Why Aphex Twin is considered the GOAT in electronic music
The Cornwall-bred producer, born Richard D James, popularised the album format in electronic music, and has released six studio albums under his main alias since his famed first in 1992, Selected Ambient Works 85-92, whose title claims he made the earliest tracks at age 15.
While his catalogue is staggeringly winding and nearly impossible to dissect — although plenty of fans have painstakingly tried — his biggest songs give a taste of his range: 1999’s weird and propulsive Windowlicker, and the soothing piano ballad Avril 14 from his divisive fifth studio album, 2001’s Drukqs. His music remains strange, his acclaim is truly widespread, with his 2014 album Syro even winning a Grammy (a ceremony that James, naturally, did not attend).

Given all the twists and turns James has taken throughout his career and his rather singular nature, it feels almost impossible that someone could follow a formula to become the “next Aphex Twin” or to even consistently sound like him.
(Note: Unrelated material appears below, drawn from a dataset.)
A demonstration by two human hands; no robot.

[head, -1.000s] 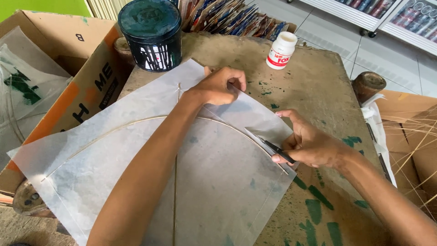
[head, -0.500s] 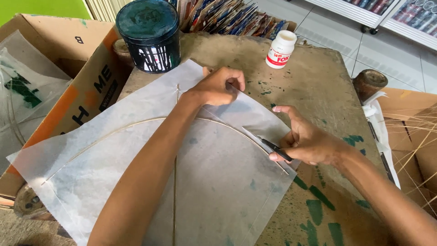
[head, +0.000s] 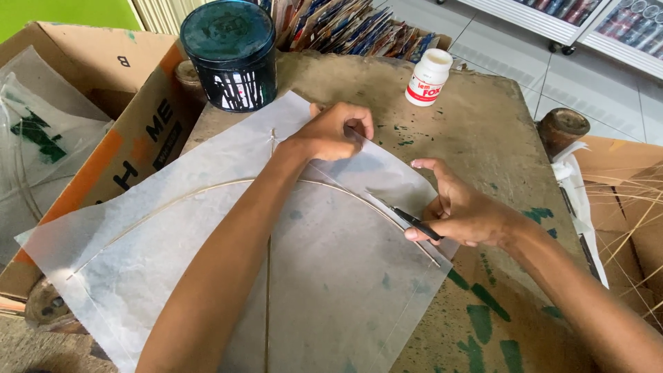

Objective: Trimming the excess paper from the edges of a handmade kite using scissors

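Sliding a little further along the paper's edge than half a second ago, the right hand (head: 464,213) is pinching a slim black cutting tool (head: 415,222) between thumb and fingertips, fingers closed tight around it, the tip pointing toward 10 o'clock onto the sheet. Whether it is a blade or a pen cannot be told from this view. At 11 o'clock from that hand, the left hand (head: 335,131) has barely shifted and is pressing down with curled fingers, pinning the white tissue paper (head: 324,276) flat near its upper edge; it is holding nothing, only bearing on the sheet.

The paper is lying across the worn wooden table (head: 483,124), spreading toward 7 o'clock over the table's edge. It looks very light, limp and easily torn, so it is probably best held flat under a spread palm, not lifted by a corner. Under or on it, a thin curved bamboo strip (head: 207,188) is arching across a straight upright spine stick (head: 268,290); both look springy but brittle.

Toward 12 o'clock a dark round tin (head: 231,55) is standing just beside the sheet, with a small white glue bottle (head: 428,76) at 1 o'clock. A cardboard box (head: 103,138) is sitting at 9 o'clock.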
So, instead, MusicTech is looking to the next generation of innovative and exciting electronic DJ/producers who are reshaping dance music with layered, trippy production, a distinct yet evolving sound and a unique overall artist package. Producers bringing both ambient and sharp sounds with playful visuals and track titles are the Aphex-ness we’re looking for here.
Skee Mask
Munich-born Bryan Müller is often compared to Aphex Twin for his layered, IDM-reminiscent take on electronic music and evasive public persona. He’s also often labelled as techno, but his music is as diverse and meticulous as his patron saint, with smoother corners and dreamy soundscapes for enhanced enjoyment. He put his first track out over a decade ago on his hometown’s Ilian Tape, back when he was a teenager holed up in his bedroom. He’s followed the Aphex format, if there is one, of releasing albums along with compilations of archival tracks.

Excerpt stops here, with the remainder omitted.